**Work to complete**.
Copy nothing from the entries below except the lines from the one containing "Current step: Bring" through the one containing "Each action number", and copy those exactly.

**The input**.
------------------------------------------------------------------------

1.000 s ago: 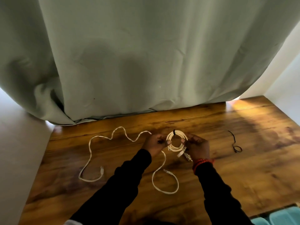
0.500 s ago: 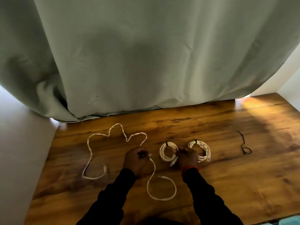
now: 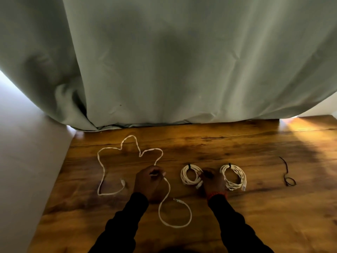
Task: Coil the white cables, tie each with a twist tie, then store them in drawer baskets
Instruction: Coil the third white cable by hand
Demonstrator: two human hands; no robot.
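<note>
Left hand [image 3: 148, 181] of mine pinches the loose white cable [image 3: 111, 157] partway along — fingers curled on it — while the rest sprawls over the wooden bench [image 3: 255, 216] in open loops. Right hand [image 3: 212, 181] rests between two coiled cables, fingertips touching the left coil [image 3: 189, 175]; whether it grips, I cannot tell. Just beside it lies the right coil [image 3: 234, 177], each tied with a dark tie. A spare twist tie [image 3: 288, 173] sits well apart, right — green curtain [image 3: 182, 61] behind.

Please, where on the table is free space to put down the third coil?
Bare wood lies between the right coil and the loose twist tie, and along the curtain. Around the uncoiled cable it is crowded.
</note>
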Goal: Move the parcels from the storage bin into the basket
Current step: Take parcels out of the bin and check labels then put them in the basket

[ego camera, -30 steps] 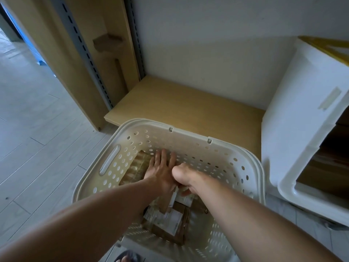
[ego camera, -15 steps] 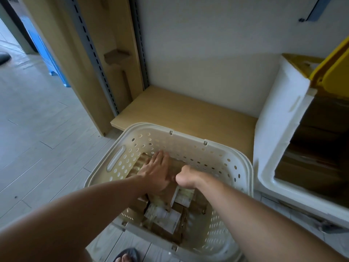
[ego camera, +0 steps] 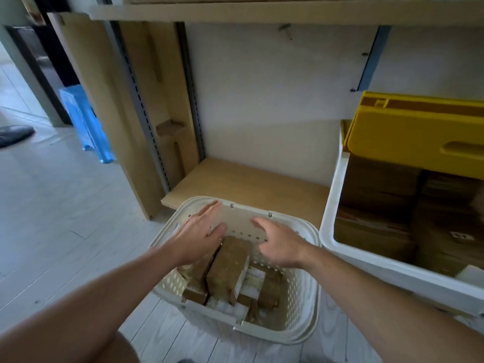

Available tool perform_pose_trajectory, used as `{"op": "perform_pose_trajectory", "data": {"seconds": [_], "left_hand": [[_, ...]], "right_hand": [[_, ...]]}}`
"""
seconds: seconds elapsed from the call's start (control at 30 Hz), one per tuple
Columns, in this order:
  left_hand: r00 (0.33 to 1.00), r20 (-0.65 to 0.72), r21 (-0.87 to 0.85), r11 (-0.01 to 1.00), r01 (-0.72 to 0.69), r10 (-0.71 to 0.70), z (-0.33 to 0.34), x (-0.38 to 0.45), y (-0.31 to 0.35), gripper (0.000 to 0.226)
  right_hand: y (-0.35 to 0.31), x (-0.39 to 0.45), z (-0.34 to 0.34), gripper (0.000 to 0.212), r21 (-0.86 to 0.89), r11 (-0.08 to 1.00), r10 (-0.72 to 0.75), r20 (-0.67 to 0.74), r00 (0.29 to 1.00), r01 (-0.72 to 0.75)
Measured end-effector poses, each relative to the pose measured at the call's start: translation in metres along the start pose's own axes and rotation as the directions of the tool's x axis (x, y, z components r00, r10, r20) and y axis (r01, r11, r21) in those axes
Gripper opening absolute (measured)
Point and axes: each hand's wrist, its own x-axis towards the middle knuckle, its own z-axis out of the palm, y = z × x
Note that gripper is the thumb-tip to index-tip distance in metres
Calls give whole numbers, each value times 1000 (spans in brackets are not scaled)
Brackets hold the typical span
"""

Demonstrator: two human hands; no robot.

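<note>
From the head view, both bare hands hover above the cream perforated plastic basket [ego camera: 301, 305], which stands on the pale plank floor [ego camera: 65, 218]. The left hand [ego camera: 200, 235] is spread flat with its fingers apart, holding nothing; its fingertips reach the basket's far rim. The right hand [ego camera: 279, 243] is loosely open too, fingers slightly curled, and empty. Under and between the hands, several brown cardboard parcels [ego camera: 227, 268] with white labels lie stacked inside the basket, one tilted up on the others. To the right of the right hand sits the white plastic storage bin [ego camera: 366, 260] with a yellow lid [ego camera: 419, 137] raised behind it; more brown boxes remain inside. Beyond the fingertips runs a low wooden shelf [ego camera: 248, 184], and far to the left of the left hand stands a blue plastic stool [ego camera: 86, 124].
</note>
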Motion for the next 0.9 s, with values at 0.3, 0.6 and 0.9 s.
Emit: {"op": "perform_pose_trajectory", "data": {"seconds": [0.3,0.6,0.9], "left_hand": [[953,-163,-120,953,-277,256,-10,-17,70,56],[801,-362,-212,794,-569,477,40,18,176,53],[872,-250,-390,781,-488,420,93,52,257,46]], "right_hand": [[15,-62,-50,76,190,962,-143,-262,955,196],[44,-117,-96,74,203,952,-121,-437,891,229],[146,-193,-136,74,286,958,183,-582,792,-11]]}}
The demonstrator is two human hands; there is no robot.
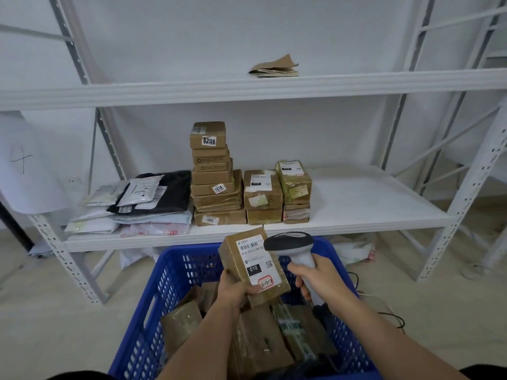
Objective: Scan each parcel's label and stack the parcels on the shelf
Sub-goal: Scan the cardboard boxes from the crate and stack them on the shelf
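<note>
Stacking is partly done: we count 3 piles of cardboard boxes [216,185] on the middle shelf [356,204], with more parcels left in the blue crate [170,270]. Our left hand [236,292] grips a taped parcel [253,266] above the crate, label up, while our right hand [321,278] clasps the barcode scanner [293,248] just beside that label.

A: The crate [164,272] at lower centre?
B: Blue, with slotted walls. The parcel [253,266] above it is brown with a white label [256,260] bearing black bars.
A: And the scanner [295,249]?
B: Light grey, dark head. The shelf [356,204] across mid-frame is white, its stacked boxes [212,174] brown.
</note>
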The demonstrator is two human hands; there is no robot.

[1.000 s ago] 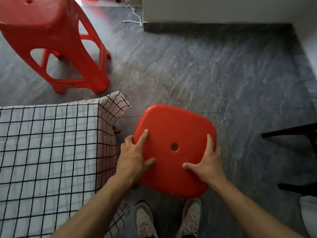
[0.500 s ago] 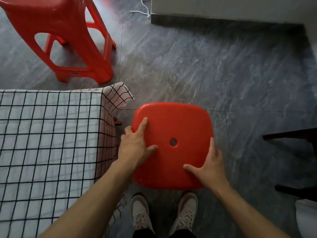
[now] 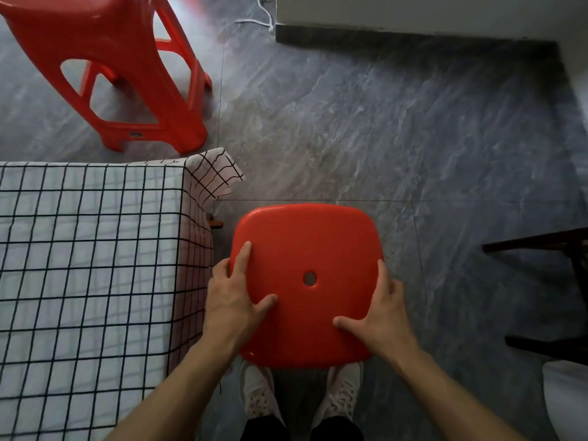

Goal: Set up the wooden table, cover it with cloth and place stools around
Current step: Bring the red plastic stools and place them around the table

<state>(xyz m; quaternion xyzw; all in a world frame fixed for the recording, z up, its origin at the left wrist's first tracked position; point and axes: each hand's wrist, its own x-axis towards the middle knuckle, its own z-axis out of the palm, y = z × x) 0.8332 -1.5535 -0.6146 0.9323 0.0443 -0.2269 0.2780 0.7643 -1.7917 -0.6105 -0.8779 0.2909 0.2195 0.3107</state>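
Two red stools, one clothed table

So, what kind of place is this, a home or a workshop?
Probably a room in a home or a small eating place: a grey tiled floor, a table under a checked cloth, and red plastic stools set around it.

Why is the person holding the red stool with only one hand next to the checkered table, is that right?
Not quite. The head view shows both hands on the red stool: the left hand and the right hand grip its seat edges. It is beside the checkered cloth on the table.
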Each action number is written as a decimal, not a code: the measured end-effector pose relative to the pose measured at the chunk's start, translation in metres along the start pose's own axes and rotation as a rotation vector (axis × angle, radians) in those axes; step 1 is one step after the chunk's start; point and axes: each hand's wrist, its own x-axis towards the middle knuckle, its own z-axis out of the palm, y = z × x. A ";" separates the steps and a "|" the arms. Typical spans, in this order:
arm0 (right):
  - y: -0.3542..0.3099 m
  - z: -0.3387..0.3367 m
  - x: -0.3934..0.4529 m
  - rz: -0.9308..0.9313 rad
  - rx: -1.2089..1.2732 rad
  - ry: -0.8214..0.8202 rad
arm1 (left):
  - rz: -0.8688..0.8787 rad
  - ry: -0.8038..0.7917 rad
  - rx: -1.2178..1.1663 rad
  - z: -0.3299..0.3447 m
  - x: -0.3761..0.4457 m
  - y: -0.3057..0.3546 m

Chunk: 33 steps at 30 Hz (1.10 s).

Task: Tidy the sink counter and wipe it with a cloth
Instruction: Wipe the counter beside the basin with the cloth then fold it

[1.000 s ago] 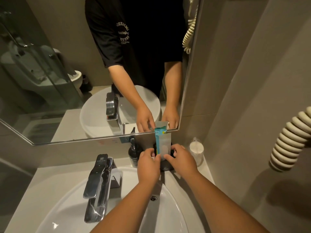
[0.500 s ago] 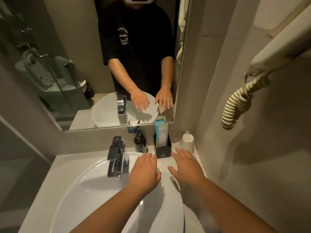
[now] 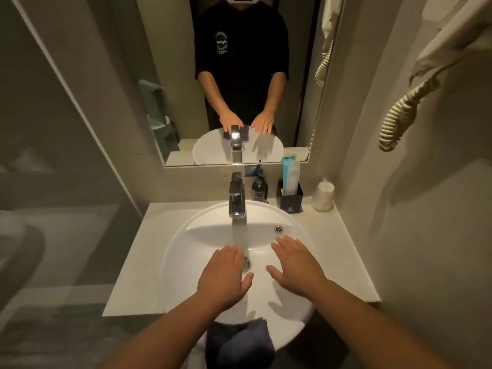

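The person is holding the left hand (image 3: pixel 225 278) and right hand (image 3: pixel 296 265) flat and empty over the basin (image 3: pixel 186 251), probably ready to take the dark cloth (image 3: pixel 239 342) draped at its front edge; toiletries are standing along the counter (image 3: pixel 343 249)'s back edge.

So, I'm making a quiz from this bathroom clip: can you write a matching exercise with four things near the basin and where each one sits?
Things
1. dark pump bottle
2. black holder
3. dark cloth
4. white wrapped cup

Places
A. draped over the basin's near rim
B. far right corner of the counter, by the wall
C. just right of the tap
D. between the bottle and the cup, with a blue-and-white packet standing in it

Pairs: 1-C, 2-D, 3-A, 4-B
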 end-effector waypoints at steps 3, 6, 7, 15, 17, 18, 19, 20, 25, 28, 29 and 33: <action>-0.029 0.012 -0.024 0.010 0.019 -0.020 | 0.006 -0.021 0.037 -0.003 -0.036 -0.013; -0.054 0.024 -0.050 0.019 0.044 -0.046 | -0.007 -0.081 0.021 0.000 -0.071 -0.023; -0.060 0.027 -0.059 0.014 0.046 -0.055 | -0.005 -0.095 0.007 0.003 -0.081 -0.026; -0.071 0.046 -0.109 -0.065 0.068 -0.224 | 0.067 -0.146 -0.110 0.033 -0.136 -0.026; -0.067 0.054 -0.114 -0.108 0.062 -0.268 | 0.110 -0.145 -0.106 0.042 -0.137 -0.025; -0.064 0.057 -0.115 -0.139 0.047 -0.280 | 0.135 -0.150 -0.090 0.045 -0.134 -0.024; -0.061 0.060 -0.113 -0.168 0.029 -0.289 | 0.161 -0.160 -0.066 0.047 -0.130 -0.024; -0.059 0.063 -0.110 -0.194 0.007 -0.300 | 0.191 -0.171 -0.031 0.050 -0.125 -0.024; -0.055 0.078 -0.090 -0.283 -0.018 -0.350 | 0.257 -0.276 0.008 0.064 -0.104 -0.026; -0.053 0.084 -0.089 -0.312 0.028 -0.308 | 0.257 -0.281 -0.029 0.070 -0.103 -0.027; -0.053 0.085 -0.091 -0.322 0.040 -0.278 | 0.262 -0.264 -0.031 0.070 -0.104 -0.028; -0.058 0.077 -0.103 -0.333 0.071 -0.181 | 0.235 -0.218 0.009 0.059 -0.115 -0.023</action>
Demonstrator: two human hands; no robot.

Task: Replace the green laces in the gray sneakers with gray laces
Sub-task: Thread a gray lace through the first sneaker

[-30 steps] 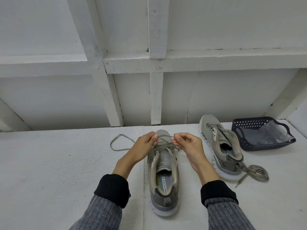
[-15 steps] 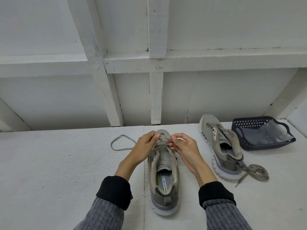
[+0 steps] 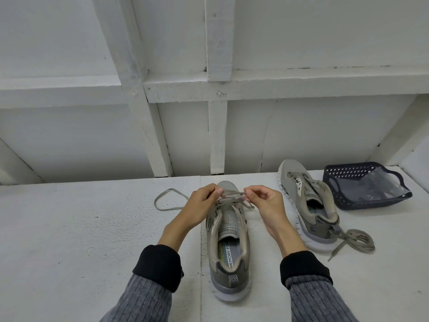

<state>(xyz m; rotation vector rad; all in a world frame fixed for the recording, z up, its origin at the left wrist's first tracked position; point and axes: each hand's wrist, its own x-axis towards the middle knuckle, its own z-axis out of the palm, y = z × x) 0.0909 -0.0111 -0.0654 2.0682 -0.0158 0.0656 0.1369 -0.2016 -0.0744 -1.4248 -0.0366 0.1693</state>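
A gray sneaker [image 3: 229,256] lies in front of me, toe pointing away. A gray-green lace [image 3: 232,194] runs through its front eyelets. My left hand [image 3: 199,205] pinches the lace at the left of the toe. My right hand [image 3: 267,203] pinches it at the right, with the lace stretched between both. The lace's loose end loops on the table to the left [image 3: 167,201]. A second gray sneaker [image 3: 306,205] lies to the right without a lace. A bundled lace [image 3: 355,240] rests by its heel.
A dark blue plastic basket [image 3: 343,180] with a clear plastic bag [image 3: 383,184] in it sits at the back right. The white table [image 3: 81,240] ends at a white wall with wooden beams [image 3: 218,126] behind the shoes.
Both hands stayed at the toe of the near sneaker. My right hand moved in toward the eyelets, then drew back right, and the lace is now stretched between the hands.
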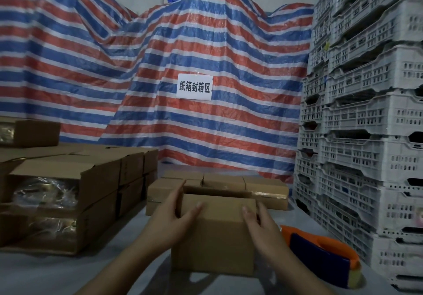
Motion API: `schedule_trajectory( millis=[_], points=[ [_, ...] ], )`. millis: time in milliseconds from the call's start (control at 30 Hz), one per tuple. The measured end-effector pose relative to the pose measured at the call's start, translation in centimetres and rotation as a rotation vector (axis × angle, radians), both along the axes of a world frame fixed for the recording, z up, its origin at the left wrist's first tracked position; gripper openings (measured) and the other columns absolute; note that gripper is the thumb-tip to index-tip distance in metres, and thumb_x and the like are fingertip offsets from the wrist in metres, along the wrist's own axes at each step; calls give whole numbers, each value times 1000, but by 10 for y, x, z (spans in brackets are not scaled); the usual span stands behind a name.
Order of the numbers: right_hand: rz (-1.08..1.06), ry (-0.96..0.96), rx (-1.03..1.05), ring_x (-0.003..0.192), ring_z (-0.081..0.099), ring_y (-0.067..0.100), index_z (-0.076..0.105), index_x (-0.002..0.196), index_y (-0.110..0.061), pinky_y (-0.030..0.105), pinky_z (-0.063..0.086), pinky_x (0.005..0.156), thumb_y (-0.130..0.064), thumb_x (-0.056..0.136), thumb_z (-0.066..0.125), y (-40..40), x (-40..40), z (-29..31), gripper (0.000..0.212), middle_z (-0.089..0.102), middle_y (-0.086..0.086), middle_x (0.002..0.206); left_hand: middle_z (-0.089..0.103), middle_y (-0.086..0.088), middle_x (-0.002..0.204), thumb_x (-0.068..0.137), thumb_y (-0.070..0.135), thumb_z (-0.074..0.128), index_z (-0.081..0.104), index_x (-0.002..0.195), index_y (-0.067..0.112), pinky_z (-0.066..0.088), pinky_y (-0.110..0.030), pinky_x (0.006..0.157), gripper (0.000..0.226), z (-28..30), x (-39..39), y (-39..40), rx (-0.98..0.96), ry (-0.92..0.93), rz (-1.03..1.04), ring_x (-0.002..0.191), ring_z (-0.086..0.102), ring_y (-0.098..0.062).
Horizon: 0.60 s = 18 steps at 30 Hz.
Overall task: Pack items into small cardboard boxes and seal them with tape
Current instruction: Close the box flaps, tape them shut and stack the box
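A small brown cardboard box stands on the grey surface in front of me, its top open at the far side. My left hand holds its left side, thumb on the near face and fingers round the left wall. On the box's right top corner, my right hand grips with the thumb on the near face. An orange and blue tape dispenser lies just right of the box, untouched.
A row of small closed boxes sits right behind the held box. Larger open cartons with plastic-wrapped goods are stacked on the left. Stacked white plastic crates rise on the right. A striped tarp with a white sign hangs behind.
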State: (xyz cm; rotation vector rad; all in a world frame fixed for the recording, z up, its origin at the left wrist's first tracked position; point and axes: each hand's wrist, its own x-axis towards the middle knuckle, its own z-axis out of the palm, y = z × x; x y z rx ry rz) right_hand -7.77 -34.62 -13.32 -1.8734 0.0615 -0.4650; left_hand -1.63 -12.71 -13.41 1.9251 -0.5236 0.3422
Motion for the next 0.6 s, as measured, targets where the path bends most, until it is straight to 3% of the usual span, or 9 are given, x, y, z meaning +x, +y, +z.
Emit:
schedule_trajectory(
  millis=[67,167,233,300,400,500,600],
  points=[
    [-28,-7,3,129,48,19,26,155,-32,34,41,100,-51,100,47,-4,4,6,62,48,-1,147,34,6,155,74,76,54,16,153,47,40,-36,102,93,8,4,-3,-70,-32,51,135,41,-16],
    [-51,-30,10,125,48,19,24,156,-27,32,39,94,-46,100,52,-8,12,16,66,45,3,150,35,-1,156,91,50,61,21,154,39,44,-40,102,75,23,16,-6,-149,31,71,136,42,-21],
    [-68,-38,24,132,45,23,24,157,-25,36,40,98,-41,99,58,-12,16,22,69,43,5,152,41,-1,151,94,42,61,28,152,35,50,-33,87,68,30,24,-4,-164,85,44,126,48,-19],
    [-89,-91,8,138,41,25,24,157,-25,40,41,107,-35,95,67,-17,18,27,75,38,4,155,48,1,144,94,36,62,39,147,33,44,-21,73,58,35,30,1,-137,106,6,112,50,-11],
    [-102,-215,-293,145,30,20,27,156,-29,45,36,116,-37,89,75,-25,17,34,82,29,-4,159,54,6,138,93,29,65,52,135,34,44,-20,84,44,39,35,10,-30,95,-49,111,52,-6],
    [-58,-245,-656,140,34,15,36,149,-34,45,35,116,-42,88,73,-32,20,48,71,36,-10,152,55,9,136,90,28,69,53,134,35,44,-34,104,47,45,36,15,51,92,-74,123,52,-11],
    [73,-155,-836,121,50,10,51,135,-36,26,43,100,-41,89,72,-36,22,62,51,54,-11,135,52,12,130,90,30,69,51,135,40,48,-39,103,49,48,35,13,216,51,-34,122,52,-13]
  ],
)
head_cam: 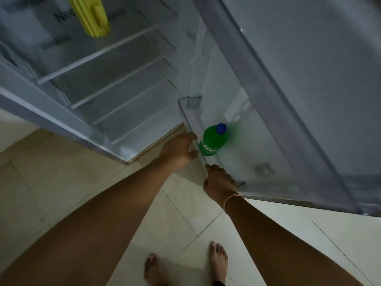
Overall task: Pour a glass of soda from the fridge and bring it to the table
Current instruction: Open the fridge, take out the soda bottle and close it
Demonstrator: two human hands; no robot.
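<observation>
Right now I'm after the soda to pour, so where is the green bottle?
In the head view, the green bottle stands upright in the open fridge door's bottom shelf, right of centre, just beyond the left hand and right hand.

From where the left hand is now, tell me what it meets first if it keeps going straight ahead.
Probably the clear door shelf rail, which the left hand looks to be already touching; the green soda bottle stands just behind it.

The scene is dim and bluish, with soft, flat light and no hard shadows; the fridge (107,65) interior is unlit and grey. Motion blur smears the lettering at its top left corner and the yellow object (90,15) there. A green smear trails beside the soda bottle (212,141). Wide-angle distortion bends the fridge door (299,89) edges and stretches both forearms toward the lower corners.
</observation>
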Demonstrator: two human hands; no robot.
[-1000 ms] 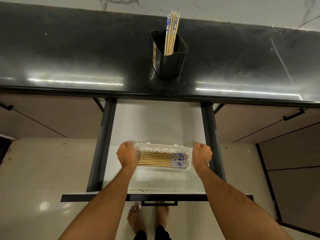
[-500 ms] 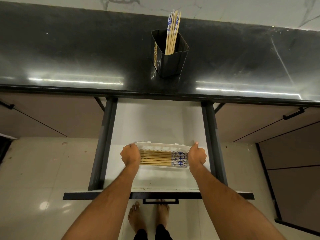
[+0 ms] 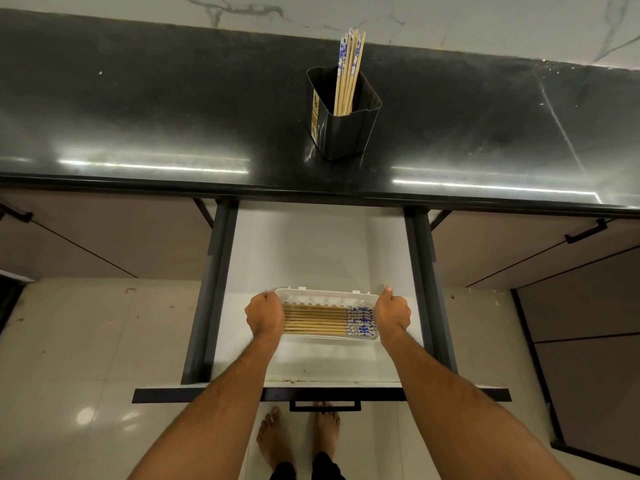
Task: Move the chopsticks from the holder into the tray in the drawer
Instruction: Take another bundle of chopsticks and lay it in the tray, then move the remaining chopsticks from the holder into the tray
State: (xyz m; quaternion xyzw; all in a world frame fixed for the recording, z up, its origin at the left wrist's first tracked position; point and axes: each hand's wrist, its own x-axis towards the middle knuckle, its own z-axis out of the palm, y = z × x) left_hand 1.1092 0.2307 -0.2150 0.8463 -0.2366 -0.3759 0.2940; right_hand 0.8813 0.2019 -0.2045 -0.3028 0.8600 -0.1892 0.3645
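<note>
A white plastic tray (image 3: 325,296) lies in the open drawer (image 3: 311,258), holding several wooden chopsticks (image 3: 318,318) side by side, their blue-patterned ends to the right. My left hand (image 3: 265,315) grips the tray's left end and my right hand (image 3: 391,311) grips its right end. On the black counter stands a black holder (image 3: 343,133) with several more chopsticks (image 3: 348,74) upright in it.
The drawer has dark side rails (image 3: 211,289) and a front panel with a handle (image 3: 323,405) close to my feet. Closed cabinet doors (image 3: 519,247) flank it. The black countertop (image 3: 138,109) runs across the view, with a marble wall behind.
Both hands moved inward from beside the tray and closed on its two ends. The tray and its chopsticks stay in about the same place.
</note>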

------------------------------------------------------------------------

**Response below**.
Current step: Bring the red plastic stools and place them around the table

<state>(xyz m; quaternion xyzw; all in a world frame fixed for the recording, z up, its origin at the left wrist's first tracked position; point and axes: each hand's wrist, its own x-axis towards the middle knuckle, its own z-axis out of the palm, y = z × x) 0.8332 -1.5535 -0.6146 0.9323 0.0443 -0.2269 0.2780 0.7643 -1.7917 -0.6105 -0.8779 0.2909 0.2195 0.3107</state>
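Two red stools, one clothed table

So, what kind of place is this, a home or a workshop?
Probably a room in a home or a small eating place: a grey tiled floor, a table under a checked cloth, and red plastic stools set around it.

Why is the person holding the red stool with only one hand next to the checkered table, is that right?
Not quite. The head view shows both hands on the red stool: the left hand and the right hand grip its seat edges. It is beside the checkered cloth on the table.
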Each action number is written as a decimal, not a code: the measured end-effector pose relative to the pose measured at the chunk's start, translation in metres along the start pose's own axes and rotation as a rotation vector (axis × angle, radians) in those axes; step 1 is one step after the chunk's start; point and axes: each hand's wrist, its own x-axis towards the middle knuckle, its own z-axis out of the palm, y = z × x. A ";" separates the steps and a "|" the arms. Typical spans, in this order:

What came before is the complete response.